Homebuilding has slowed even further as economic turmoil continues to weigh heavily on the construction industry.

Figures published today by the Chartered Institute of Procurement and Supply (CIPS) show an 11th successive month of decreasing homebuilding activity in October.

Civil engineering workloads dropped at their sharpest rate since the summer of 2022, according to the data compiled by S&P Global Market Intelligence, while non-housing building work also dipped.

With interest rates and inflation remaining high, and the economy stagnant, almost one in five construction buyers surveyed predicted a further fall in activity over the coming year. Fewer than two in five expected a recovery in workloads during that time, with the rest forecasting no change.

Improving supply conditions and falling demand contributed to a renewed drop in purchasing prices. The latest decline in input costs was the steepest for more than 14 years, when the UK was recovering from the global financial crisis.

Reduced workloads also led to a decline in subcontractor charges for the first time in more than three years.

Dr John Glen, chief economist at CIPS, said there was no doubt it was a “difficult period” for the industry.

“High interest rates and low consumer demand for new homes continue to drag down the UK construction sector, with a lack of new tender opportunities and a cutback of existing projects being reported across the housebuilding industry,” he added.

“The silver lining is that high borrowing costs are having their intended effect of putting the brakes on rising inflation. Previously, suppliers were able to hike their prices in response to soaring demand. Falling construction activity has now tilted the negotiations in favour of buyers, and suppliers are having to pass on lower prices for raw materials like timber and steel.

“More subcontractors are available for work and some are reducing their prices in reaction to the falling demand.”
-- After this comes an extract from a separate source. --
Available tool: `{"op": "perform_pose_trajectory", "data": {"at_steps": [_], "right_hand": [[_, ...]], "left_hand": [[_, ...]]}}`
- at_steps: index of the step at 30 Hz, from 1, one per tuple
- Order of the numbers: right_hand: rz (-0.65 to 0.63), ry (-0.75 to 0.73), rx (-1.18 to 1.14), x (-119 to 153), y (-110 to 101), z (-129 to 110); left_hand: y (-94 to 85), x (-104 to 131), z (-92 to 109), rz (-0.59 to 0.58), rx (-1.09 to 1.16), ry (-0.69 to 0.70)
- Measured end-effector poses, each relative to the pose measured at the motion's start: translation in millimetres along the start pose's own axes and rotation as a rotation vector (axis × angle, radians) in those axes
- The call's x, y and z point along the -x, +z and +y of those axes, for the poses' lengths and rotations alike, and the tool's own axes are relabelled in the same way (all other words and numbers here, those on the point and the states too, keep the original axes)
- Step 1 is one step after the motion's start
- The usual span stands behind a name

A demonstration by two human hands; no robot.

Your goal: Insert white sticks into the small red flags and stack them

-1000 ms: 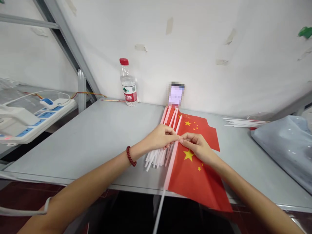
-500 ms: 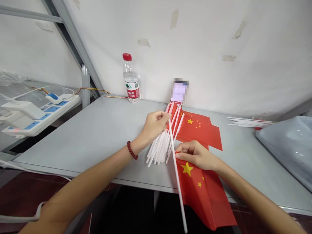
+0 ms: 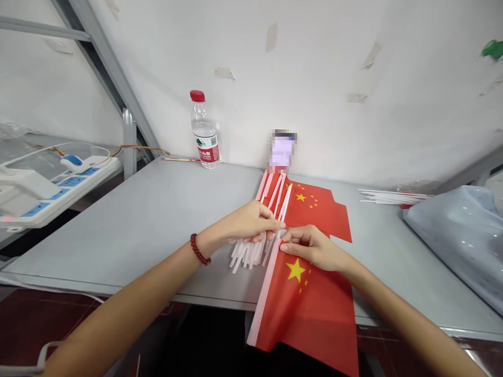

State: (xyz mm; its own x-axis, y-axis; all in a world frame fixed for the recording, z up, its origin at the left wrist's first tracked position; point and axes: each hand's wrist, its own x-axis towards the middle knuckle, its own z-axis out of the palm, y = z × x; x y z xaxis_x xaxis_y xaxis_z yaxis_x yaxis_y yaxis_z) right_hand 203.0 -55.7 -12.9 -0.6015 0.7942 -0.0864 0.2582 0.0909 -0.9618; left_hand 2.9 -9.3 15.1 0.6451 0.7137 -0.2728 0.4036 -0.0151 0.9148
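My right hand point(image 3: 310, 246) is closed, thumb and finger pinching the upper corner of a red paper flag point(image 3: 314, 319) with yellow stars. This flag hangs over the table's front edge, its white sleeve point(image 3: 265, 293) slanting down to the left. Just above the sleeve's top, my left hand point(image 3: 255, 222) is closed with thumb and finger together at the end of a white stick; most of the stick is out of sight. Behind my left hand lies a bundle of white flag sticks point(image 3: 249, 254), with more red flags point(image 3: 326, 209) spread to the right.
A water bottle point(image 3: 206, 144) with a red cap stands by the wall, left of a propped phone point(image 3: 282, 151). More white sticks point(image 3: 393, 196) and a grey plastic bag point(image 3: 456, 235) lie at the right. A power strip point(image 3: 74, 183) is at far left.
My left hand has come down and right, to the flag's top corner. The long white stick, earlier in front of the flag, now mostly disappears at its white sleeve. The right hand keeps its pinch.
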Motion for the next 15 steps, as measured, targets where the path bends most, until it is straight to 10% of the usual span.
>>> {"op": "perform_pose_trajectory", "data": {"at_steps": [8,15], "right_hand": [[-0.024,-0.025,0.041,-1.3,2.7,-0.2],[-0.243,0.000,0.266,4.4,-13.9,-3.1]], "left_hand": [[1.7,0.2,-0.2,-0.055,0.147,0.055],[-37.5,-12.7,-7.0,0.879,0.403,0.250]]}}
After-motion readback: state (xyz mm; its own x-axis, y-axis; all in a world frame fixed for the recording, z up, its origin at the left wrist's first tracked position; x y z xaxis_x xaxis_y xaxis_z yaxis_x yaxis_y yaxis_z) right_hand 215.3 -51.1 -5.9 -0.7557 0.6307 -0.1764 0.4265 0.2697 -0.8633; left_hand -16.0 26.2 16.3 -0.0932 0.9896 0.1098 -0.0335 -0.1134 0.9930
Fraser Johns, finance director at contractor Beard Construction, predicted a “tough end to the year” for the industry, with “some smaller firms potentially not making it that far amid a growing number of insolvencies”.

He added: “As ever, a careful eye is needed on tendering and cost plans in the current climate, as well as a constant dialogue with clients and suppliers. As parts of the industry face greater pressure, we must also respond to opportunities in the most resilient sectors.”

Brian Smith, head of cost management and commercial at construction consultancy Aecom, said the winter lull could be a long-lasting one: “Contractors looking to build their order books will find some solace in targeting retrofit and decarbonisation work but, more broadly, we would anticipate project starts and new orders remaining underwhelming into the New Year.”